By Jack Cumming

Just the other day, I went to buy a book, Neal Gabler’s “Walt Disney: The Triumph of the American Imagination.” It was recommended by Jamie Siminoff, the founder of Ring doorbells. The price for the book was right, but the pricing led me not to buy the book.

The Kindle edition, with no marginal cost to produce another copy, was priced at $11.99, while the hardcover edition sold for $7.55. That’s not fair. It costs much more to manufacture a hardcover book. I passed on buying the book and figured I might have to get it from a library or just not read it.

Pricing Wisdom

That pricing wisdom applies as well to senior living. After all, I can think of no other business that requires as much trust from the buyer of the seller than is the case with senior living. If the pricing isn’t fair, can a resident ever trust the seller to deliver well-being for the rest of one’s life? The answer is clear. If providers are so money-driven that the pricing is unfair, then it’s hardly a business with the integrity to become a lifelong companion.

The elephant in the room is the coming of “dynamic pricing” to the CCRC and senior living worlds. Senior Housing News describes dynamic pricing as “… a strategy basing prices for products or services on changing market factors including supply and demand, competition, and existing inventory.”

In short, it means pricing from moment to moment based on whatever the market will bear. One resident might be advantaged while another has a lifelong disadvantage due to the “demand, competition, and … inventory” existing at the time of contracting. That may make sense in a profit-maximization context, but is it consistent with good faith and fair dealing?

A Matter of Trust

The larger question becomes whether the senior living industry, and especially the not-for-profit entrance-fee continuing care retirement community sector of it, can be trusted by consumers. A close legal examination raises many red flags to suggest that consumers should beware, and, unless they are very wealthy with a permanent trusted advocate, they should seriously consider other alternatives.

One thing seems evident. In an era in which a commitment to equity and fairness seems to be taking a back seat to dreams of corporate enrichment, it’s refreshing to find any entity committed to putting fair treatment of consumers first. That can be more meaningful than any short-term, unearned profit to be gained through questionable pricing practices.

The Captive Resident Example

One simple example, common among entrance fee CCRCs, can make the point. Let’s say that, after many years, a long-term resident decides that he or she no longer needs one of the larger apartments. Their unit was perfect for two healthy oldsters, but now only one of them survives, and that large apartment feels ill-suited.

At move-in, the entrance fee for the large apartment was $115,000, but now inflation and the market indicate a current entrance fee for the same unit of $365,000. There is a small one-bedroom unit, closer to the public areas, that carried an entrance fee of $35,000 years ago but that now commands a $125,000 entrance fee. Those are the givens.
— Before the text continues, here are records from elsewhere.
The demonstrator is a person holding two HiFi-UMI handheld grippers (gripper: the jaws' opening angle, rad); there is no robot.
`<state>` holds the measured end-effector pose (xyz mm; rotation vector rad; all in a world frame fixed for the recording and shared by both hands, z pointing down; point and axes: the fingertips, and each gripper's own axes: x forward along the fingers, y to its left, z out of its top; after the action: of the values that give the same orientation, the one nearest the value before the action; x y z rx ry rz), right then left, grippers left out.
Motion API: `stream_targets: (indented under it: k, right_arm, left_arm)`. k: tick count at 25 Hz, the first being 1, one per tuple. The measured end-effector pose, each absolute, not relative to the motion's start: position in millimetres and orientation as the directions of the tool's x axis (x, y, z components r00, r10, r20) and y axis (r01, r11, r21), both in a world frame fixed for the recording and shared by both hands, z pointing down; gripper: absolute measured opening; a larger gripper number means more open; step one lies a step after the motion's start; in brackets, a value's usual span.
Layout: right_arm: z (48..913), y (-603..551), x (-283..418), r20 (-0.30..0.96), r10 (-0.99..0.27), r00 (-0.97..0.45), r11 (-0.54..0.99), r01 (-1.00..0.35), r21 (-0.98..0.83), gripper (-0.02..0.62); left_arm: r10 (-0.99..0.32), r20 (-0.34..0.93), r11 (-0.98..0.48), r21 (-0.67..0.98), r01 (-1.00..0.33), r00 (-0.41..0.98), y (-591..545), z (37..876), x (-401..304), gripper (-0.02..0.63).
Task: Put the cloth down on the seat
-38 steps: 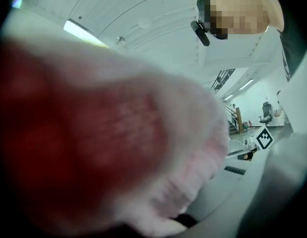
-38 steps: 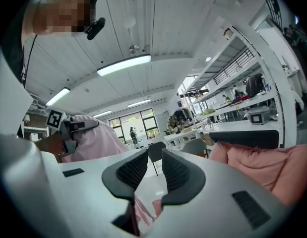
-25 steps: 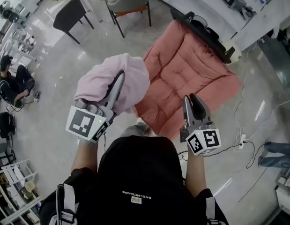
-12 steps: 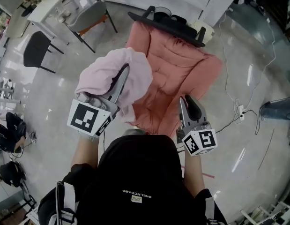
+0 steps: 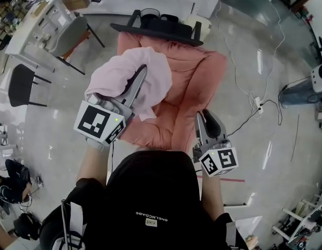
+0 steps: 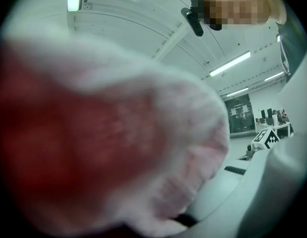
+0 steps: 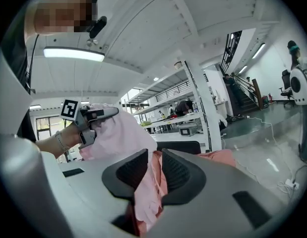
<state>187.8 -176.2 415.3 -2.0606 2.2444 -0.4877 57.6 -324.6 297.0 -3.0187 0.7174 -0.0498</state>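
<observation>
A: The fingers (image 5: 133,91) of the left gripper (image 5: 142,73) are clamped on a bunched pink cloth (image 5: 119,74). The fabric fills that gripper's own view, so it is the head view that shows the hold.

B: And the right gripper (image 5: 204,113)?

A: Its fingers stand only a slit apart. Fabric shows through the slit, but in the head view nothing hangs from them, so I judge it empty.

B: Biggest thing first, then. Where does it all lie?

A: The seat (image 5: 194,82), a salmon cushioned chair, is straight ahead. Its long axis runs from the front edge near the person away to the black back (image 5: 155,27). The cloth is held up over the seat's left side, with part of it overhanging that edge. So the seat lies below the left fingers and to their right.

B: Which hand is nearer?

A: The left, since it carries the cloth. The right hovers by the seat's front right edge, apart from the cloth.

B: Counts?

A: One seat, one cloth, two grippers. Off to the left stand two other chairs, one grey (image 5: 72,33) and one black (image 5: 23,85).
</observation>
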Motion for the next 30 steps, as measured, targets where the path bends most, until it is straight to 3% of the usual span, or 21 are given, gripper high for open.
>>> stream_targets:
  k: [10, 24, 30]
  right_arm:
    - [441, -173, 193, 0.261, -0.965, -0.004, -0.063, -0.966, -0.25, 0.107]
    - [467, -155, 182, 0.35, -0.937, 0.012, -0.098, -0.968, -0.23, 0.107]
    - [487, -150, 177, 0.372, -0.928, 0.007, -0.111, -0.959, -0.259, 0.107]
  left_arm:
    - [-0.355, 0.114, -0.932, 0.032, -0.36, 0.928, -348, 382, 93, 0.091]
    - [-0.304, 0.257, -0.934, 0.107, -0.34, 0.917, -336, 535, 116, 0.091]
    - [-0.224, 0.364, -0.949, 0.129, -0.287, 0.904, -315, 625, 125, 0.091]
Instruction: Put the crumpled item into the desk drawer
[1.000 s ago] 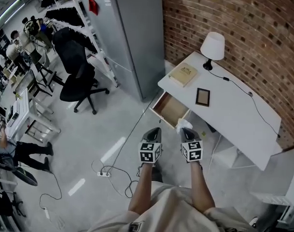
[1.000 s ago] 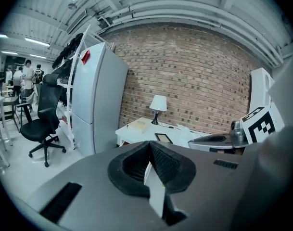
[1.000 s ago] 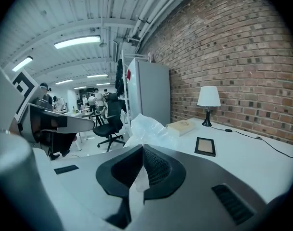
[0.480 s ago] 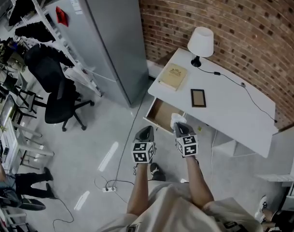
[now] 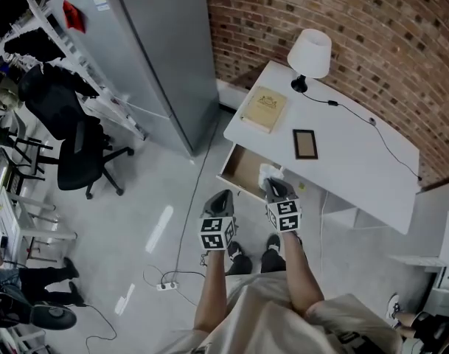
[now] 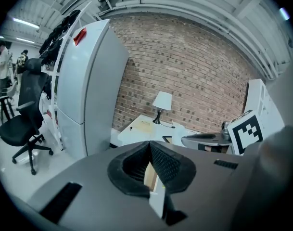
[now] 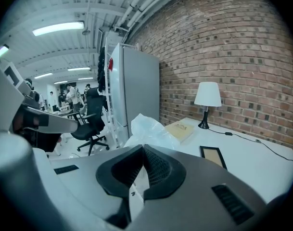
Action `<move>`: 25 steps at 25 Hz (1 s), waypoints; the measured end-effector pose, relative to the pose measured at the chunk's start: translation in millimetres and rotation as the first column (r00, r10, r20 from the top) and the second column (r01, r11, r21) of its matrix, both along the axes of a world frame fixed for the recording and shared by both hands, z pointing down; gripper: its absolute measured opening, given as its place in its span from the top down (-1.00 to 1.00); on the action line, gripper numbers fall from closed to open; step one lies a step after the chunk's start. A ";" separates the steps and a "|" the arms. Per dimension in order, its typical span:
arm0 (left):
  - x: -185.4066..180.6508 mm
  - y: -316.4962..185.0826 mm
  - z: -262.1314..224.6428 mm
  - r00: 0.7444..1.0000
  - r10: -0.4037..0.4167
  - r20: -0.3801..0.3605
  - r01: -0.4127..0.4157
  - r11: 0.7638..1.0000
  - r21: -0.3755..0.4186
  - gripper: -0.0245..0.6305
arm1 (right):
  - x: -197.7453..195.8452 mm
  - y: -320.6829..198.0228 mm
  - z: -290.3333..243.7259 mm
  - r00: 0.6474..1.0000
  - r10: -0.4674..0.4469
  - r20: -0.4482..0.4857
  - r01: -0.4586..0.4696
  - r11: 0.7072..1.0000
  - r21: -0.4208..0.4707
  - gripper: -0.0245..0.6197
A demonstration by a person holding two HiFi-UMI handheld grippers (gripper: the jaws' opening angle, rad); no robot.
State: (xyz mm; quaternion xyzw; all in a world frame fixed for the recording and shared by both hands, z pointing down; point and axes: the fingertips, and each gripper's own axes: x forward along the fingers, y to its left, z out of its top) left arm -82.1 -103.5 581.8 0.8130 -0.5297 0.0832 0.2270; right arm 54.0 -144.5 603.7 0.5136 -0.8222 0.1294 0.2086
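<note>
A crumpled white plastic item (image 7: pixel 148 131) sticks up from my right gripper (image 7: pixel 142 159), whose jaws are shut on it. In the head view that crumpled item (image 5: pixel 269 174) hangs at the near right corner of the open wooden drawer (image 5: pixel 243 171) of the white desk (image 5: pixel 342 172), with the right gripper (image 5: pixel 277 189) just behind it. My left gripper (image 5: pixel 220 205) is lower and to the left, over the floor in front of the drawer. Its jaws (image 6: pixel 148 160) are shut with nothing between them.
On the desk are a white lamp (image 5: pixel 310 54), a tan book (image 5: pixel 265 109), a dark picture frame (image 5: pixel 306 144) and a black cable (image 5: pixel 371 127). A grey refrigerator (image 5: pixel 154 43) stands left of the desk against the brick wall. A black office chair (image 5: pixel 73 142) is further left.
The view has drawn closer to the desk. My right gripper with the crumpled item has come up to the open drawer's near corner. The left gripper has kept its place beside it.
</note>
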 end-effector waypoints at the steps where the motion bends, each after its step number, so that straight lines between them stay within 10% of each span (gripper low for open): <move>1: -1.4 -1.9 2.7 1.000 -0.001 0.002 0.001 1.000 -0.006 0.87 | -2.3 -6.1 2.3 1.000 -0.008 -0.006 0.008 1.000 0.001 0.84; 25: 2.8 -61.9 98.4 0.986 -0.162 0.029 0.165 0.979 -0.118 0.87 | -69.6 -110.4 140.3 0.884 -0.440 -0.155 0.417 0.894 -0.161 0.84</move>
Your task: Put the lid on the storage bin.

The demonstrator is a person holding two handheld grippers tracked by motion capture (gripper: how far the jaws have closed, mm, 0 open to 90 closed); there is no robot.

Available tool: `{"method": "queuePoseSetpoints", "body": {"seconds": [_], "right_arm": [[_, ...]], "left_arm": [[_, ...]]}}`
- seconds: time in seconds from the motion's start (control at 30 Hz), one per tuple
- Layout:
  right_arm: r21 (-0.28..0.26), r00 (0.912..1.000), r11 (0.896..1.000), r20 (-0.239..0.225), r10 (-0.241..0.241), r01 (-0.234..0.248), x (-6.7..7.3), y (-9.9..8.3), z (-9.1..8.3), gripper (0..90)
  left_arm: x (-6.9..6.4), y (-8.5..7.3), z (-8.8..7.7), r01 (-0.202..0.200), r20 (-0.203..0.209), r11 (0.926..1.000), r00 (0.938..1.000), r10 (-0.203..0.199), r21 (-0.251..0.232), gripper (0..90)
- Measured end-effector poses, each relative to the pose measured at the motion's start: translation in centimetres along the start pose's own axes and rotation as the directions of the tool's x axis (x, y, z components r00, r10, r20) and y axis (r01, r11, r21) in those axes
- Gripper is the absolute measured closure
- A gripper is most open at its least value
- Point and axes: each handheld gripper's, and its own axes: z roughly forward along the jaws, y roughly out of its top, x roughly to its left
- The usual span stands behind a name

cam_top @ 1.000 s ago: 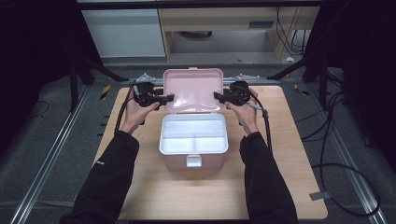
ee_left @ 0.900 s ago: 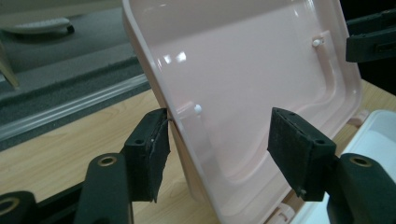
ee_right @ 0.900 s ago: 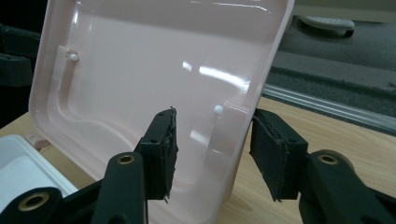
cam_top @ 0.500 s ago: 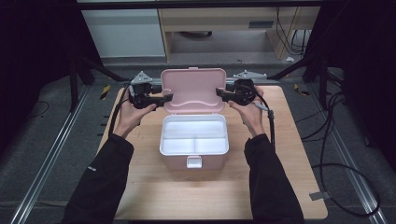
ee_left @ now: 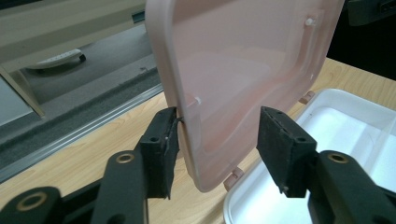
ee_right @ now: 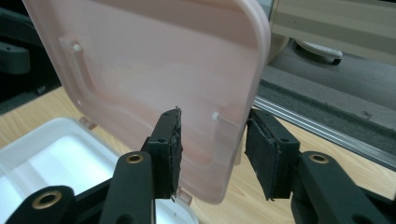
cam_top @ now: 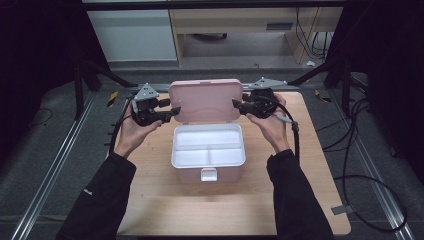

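Pink lid (cam_top: 206, 100) upright between both tools

The right gripper (ee_right: 212, 154) is reaching along its two black jaws at the side edge of a translucent pink lid (ee_right: 154, 70), which is standing upright. The lid's edge is sitting between the jaws, which have just been closing: one pad is lying against the lid's inner face, while the other is standing just outside the rim with a narrow gap. Below the lid, the white box (ee_right: 51, 158) is lying open on the wooden worktop (ee_right: 243, 186), near its far edge.
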Motion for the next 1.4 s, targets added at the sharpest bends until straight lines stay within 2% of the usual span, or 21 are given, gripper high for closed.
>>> {"method": "queuePoseSetpoints", "body": {"seconds": [0.23,0.4,0.5,0.6,0.73,0.87,0.97,1.1,1.27,1.4], "right_arm": [[-0.006,1.0000,1.000,0.004,-0.009,0.009,0.7,-0.8,-1.6,66.7],[-0.002,0.9997,1.000,-0.002,-0.024,0.024,1.1,-1.4,-2.4,72.8],[0.006,0.9993,0.999,-0.014,-0.033,0.033,1.1,-1.9,-2.7,78.3],[0.006,0.9990,0.999,-0.022,-0.040,0.040,1.1,-2.4,-3.2,83.4],[0.016,0.9977,0.999,-0.045,-0.050,0.051,1.4,-3.1,-3.7,83.5],[0.027,0.9957,0.997,-0.062,-0.068,0.070,1.8,-4.0,-4.3,82.3],[0.036,0.9944,0.996,-0.076,-0.073,0.076,2.1,-4.8,-4.7,81.1],[0.047,0.9934,0.996,-0.089,-0.073,0.077,2.5,-5.9,-5.1,76.7],[0.062,0.9940,0.996,-0.092,-0.059,0.064,2.7,-7.5,-5.3,72.9],[0.084,0.9955,0.995,-0.080,-0.051,0.058,2.6,-8.8,-5.6,69.3]], "left_arm": [[-1.1,-0.8,-0.6,-0.035,-0.027,0.9989,0.9990,0.036,0.030,54.6],[-1.4,-1.3,-1.4,-0.024,-0.024,0.9995,0.9994,0.024,0.020,65.1],[-1.7,-1.6,-1.7,-0.037,-0.032,0.9988,0.9988,0.038,0.033,69.5],[-2.1,-2.0,-2.1,-0.032,-0.031,0.9990,0.9990,0.033,0.033,74.3],[-2.4,-2.5,-2.6,-0.033,-0.021,0.9990,0.9992,0.033,0.029,78.2],[-3.0,-3.2,-2.9,-0.029,-0.005,0.9987,0.9996,0.029,0.042,78.5],[-3.5,-3.9,-3.2,-0.052,0.005,0.9974,0.9987,0.052,0.050,77.8],[-3.8,-5.1,-3.5,-0.039,0.034,0.9980,0.9988,0.037,0.051,77.0],[-4.0,-6.5,-3.7,-0.025,0.044,0.9973,0.9988,0.022,0.069,74.1],[-3.5,-8.3,-4.3,0.012,0.016,0.9963,0.9998,-0.013,0.085,70.2]]}}
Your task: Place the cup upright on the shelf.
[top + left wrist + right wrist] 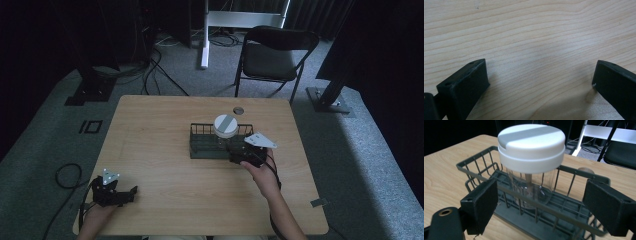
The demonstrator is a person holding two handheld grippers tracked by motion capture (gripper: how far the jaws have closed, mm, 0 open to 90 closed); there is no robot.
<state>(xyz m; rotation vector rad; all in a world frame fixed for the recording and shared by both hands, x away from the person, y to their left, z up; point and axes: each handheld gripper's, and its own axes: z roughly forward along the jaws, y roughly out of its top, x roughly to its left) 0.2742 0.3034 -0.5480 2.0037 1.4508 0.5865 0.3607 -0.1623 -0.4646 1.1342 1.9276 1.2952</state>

Our protagonist, we’ll call him or her Logan Riley. If Logan moves to that smaller unit, the operator can resell the larger unit to a couple on the waiting list for $365,000. It’s in the operator’s best interests to encourage the move. The executive director tells Logan that it will require an entrance fee difference of $10,000 = ($125,000 less $115,000). Logan sees that as unfair and fails to make the move, instead buying a mobility scooter.

It Makes No Sense

Not only does this make no sense and eliminate the financial gain to the operator from the move, but it also damages the provider’s reputation for fair dealing and resident equity. Yet, this is a common CCRC practice. Now the industry is beginning to go a step further with opportunistic pricing for the provider’s benefit, but to the detriment of the residents’ trust.

Obviously, if Logan had taken the deal as the operator proposed, the owner-operator would have had an unearned windfall equal to the difference between the $365,000 current value and the $115,000 allowance paid to Logan, less the cost of turning the apartment. Still, that may not be as obvious as it seems.

Substance vs. Words

Many working in the industry think that the industry’s challenge is semantics and nomenclature, as an example, avoiding words like “care,” “facility,” and “retirement,” while doing nothing to change the substance. Still, semantic ignorance should not justify exploitation.

Examples of questionably equitable decisions abound in an industry that often claims the moral platform of not-for-profit values. That’s concerning and is a direct outgrowth of the divide between providers and residents. Until that artificial divide is bridged, bringing people with equal humanity into community with each other, the industry will continue to struggle with equitable injustice.

Clever, or? …

Often, maybe always, being clever or legalistic is not intelligence. Some think that cleverness is business acumen. It’s not. Trustworthy is business acumen. It pays to be a good neighbor, helping everyone to feel safe and fulfilled.

It takes courage to be trustworthy. There will be some on your board, or with you in the C-suite, who think clever is tops. But there is no corporate asset more precious than customer trust and public belief in your good faith and fair dealing.

In the long term, it pays to do what is right. You’ll know you’ve got it right, if anyone ever does, when the market buzz — that of residents, prospects, and everyone — becomes the promoters of your aging model. For now, that pall of skepticism hangs darkly over the industry.